A hybrid variable selection method combining Fisher's linear discriminant combined population analysis and an improved binary cuckoo search algorithm

Anal Methods. 2024 Feb 15;16(7):1021-1033. doi: 10.1039/d3ay01942j.

Abstract

In this paper, a novel hybrid variable selection method for model building by near-infrared (NIR) spectroscopy is proposed for composition measurement in industrial processes. A double-layer structure is designed for variable selection by combining Fisher's linear discriminant combined population analysis (FCPA) and an improved binary cuckoo search algorithm (IBCS). The Fisher classifier combined with model population analysis is used to select the variable interval wherein the useful variables are roughly located even when strong multicollinearity exists among spectral variables. Opposition-based learning (OBL) and jumping genes (JG) are introduced to improve the binary cuckoo search algorithm for the fine selection of key variables, thus avoiding the loss of excellent solutions due to randomness and the local optimum.
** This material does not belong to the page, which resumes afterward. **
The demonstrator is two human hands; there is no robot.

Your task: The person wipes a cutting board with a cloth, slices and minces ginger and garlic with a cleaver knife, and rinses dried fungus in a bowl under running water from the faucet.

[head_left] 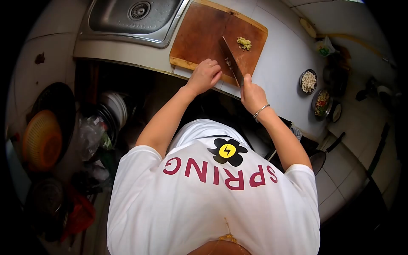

Different variable selection methods were used to select variables for beer, corn, and diesel fuel datasets, and the partial least squares (PLS) algorithms were used to build calibration models to predict the original extract concentration of beer, the protein and starch content of corn, and the boiling point of diesel fuel, respectively. The results showed that the proposed PLS modeling method based on FCPA-IBCS has higher fitting accuracy and smaller prediction errors.